ÖĞRENCİLERİN YANINDAYIZ

Melih Bulu'yu rektörlük binası önünde her gün sırtlarını dönerek protesto eden öğretim üyelerinden Zeynep Gambetti ise “Bugün burada Boğaziçi Üniversitesi’ne yapılan gayrimeşru rektör atamasını protesto ettikleri için 29 Ocak’ta gözaltına alınan ve sonrasında tutuklu ve tutuksuz yargılanmakta olan 7 öğrencimizin duruşmasına destek vermek için bulunuyoruz. 30 Ocak’tan bu yana 2 öğrencimiz Metris Cezaevi’nde tutuklu, 2’si de ev hapsinde olarak özgürlüklerinden mahrum bırakılmış durumdalar. Kamuoyuna öğrencilerimizin yanında olduğumuzu bir defa daha ilan etmek isteriz” dedi. 

GÜVENLİKÇİ POLİTİKALAR

Boğaziçi Üniversitesi hocaları olarak 4 Ocak’tan beri "Kabul etmiyoruz, vazgeçmiyoruz" dediklerini hatırlatan Gambetti, “Dayanağımız özgürlükçü ve katılımcı geleneğimizi açıklayan Boğaziçi Üniversitesi temel ilkeleridir. Yeni rektörlük, YÖK ve bağlı olduğu siyaset anlayışı ise, üniversitemizin evrensel, çoğulcu ve demokratik ilkelerini geçersiz kılmayı hedeflemektedir. Bu hedefe uygun olarak muhalefeti ve her tür toplumsal meseleyi bir asayiş sorunu olarak tanımlayıp, güvenlikçi politikalar uygulamaktadır” ifadesinde bulundu.  

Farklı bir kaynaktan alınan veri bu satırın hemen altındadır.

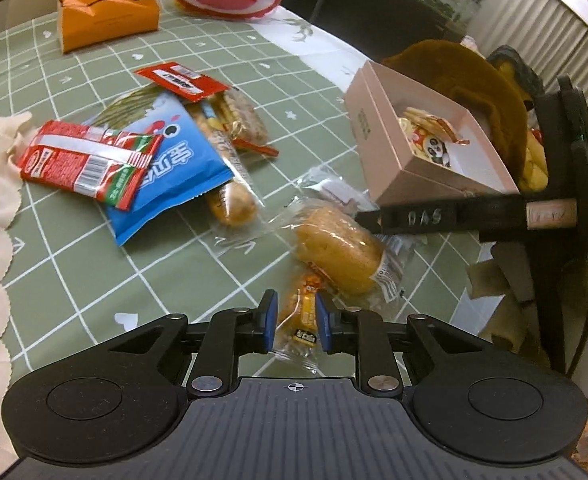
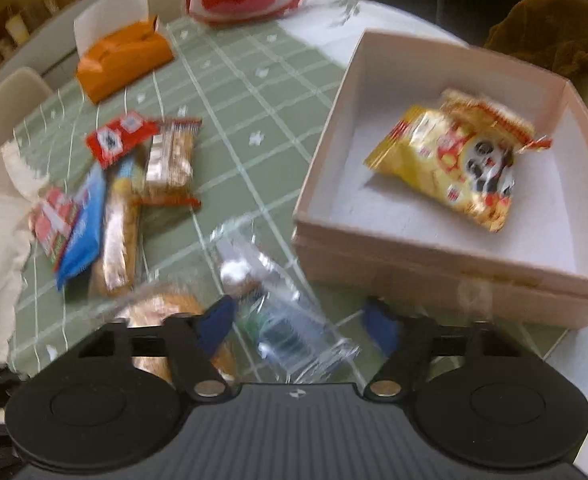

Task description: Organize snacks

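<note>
The left tool [image 1: 297,322] is nearly closed, its blue pads pinching a small orange-wrapped snack [image 1: 304,316] just off the near corner of the pink box [image 1: 378,128]. The right tool [image 2: 300,322] stands partly open around a clear-wrapped snack [image 2: 289,320] beside the box's near wall, pads not pressing. 1 yellow panda packet [image 2: 454,168] lies inside the box; other snacks [image 1: 165,152] lie left of it on the green surface [image 1: 93,264].

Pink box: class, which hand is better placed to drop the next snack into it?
Probably left: the left gripper is already shut on a small orange snack packet, while the right gripper merely straddles a clear wrapper beside the pink box.
</note>
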`<state>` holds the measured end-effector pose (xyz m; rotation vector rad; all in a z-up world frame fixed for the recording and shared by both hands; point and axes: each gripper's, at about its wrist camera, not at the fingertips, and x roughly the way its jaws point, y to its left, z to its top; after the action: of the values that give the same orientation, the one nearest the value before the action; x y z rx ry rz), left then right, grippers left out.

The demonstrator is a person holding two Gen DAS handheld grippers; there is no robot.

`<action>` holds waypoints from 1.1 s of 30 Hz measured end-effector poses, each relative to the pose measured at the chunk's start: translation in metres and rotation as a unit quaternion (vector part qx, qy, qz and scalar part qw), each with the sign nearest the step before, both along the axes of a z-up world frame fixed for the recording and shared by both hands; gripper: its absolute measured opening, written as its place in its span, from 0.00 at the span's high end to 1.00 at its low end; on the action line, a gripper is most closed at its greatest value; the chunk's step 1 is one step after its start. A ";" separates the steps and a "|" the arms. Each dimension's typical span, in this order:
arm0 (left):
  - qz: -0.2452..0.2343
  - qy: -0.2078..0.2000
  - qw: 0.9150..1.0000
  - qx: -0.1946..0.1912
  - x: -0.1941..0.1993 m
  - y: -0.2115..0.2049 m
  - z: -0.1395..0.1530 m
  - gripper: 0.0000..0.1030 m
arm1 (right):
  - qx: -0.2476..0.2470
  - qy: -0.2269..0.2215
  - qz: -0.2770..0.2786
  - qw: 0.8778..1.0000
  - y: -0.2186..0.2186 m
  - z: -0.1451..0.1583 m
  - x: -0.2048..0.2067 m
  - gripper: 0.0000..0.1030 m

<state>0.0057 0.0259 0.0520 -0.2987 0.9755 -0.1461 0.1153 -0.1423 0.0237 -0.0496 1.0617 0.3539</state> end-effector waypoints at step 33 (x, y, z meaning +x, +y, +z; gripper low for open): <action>-0.061 0.037 0.997 0.019 -0.028 -0.036 -0.019 0.74 | 0.029 -0.022 0.004 0.999 -0.028 0.020 -0.036 0.36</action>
<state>-0.0225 -0.0100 0.0328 -0.2114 1.0684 -0.2295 0.0797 -0.1703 0.0438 -0.0107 1.0071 0.3891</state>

ÖĞRENCİLERİ SERBEST BIRAKIN 

Ortada bir asayiş sorununun olmadığına dikkati çeken Gambbetti, sözlerini şu şekilde sürdürdü: “Üniversite bileşenlerinin, birlikte veya ayrı, Boğaziçi Üniversitesi’ne uygulanan politikaları eleştirme hakları anayasa ile güvence altına alınmıştır. Öğrencilerimiz topluma suçlu ve zanlı olarak gösterilmektedir. Bu şekilde Türkiye genelinde olduğu gibi Boğaziçi Üniversitesi'nde de zor ve baskıcı yöntemler meşrulaştırılmaya çalışılmaktadır. Eleştiri ve protesto haktır. Bu haklarını kullanan öğrencilerimize yöneltilen suçlamaları kabul etmiyoruz. Öğrencilerimizin derhal serbest bırakılmasını ve yarın başlayan yeni öğrenim dönemine daha fazla vakit kaybetmeden başlamalarını talep ediyoruz.”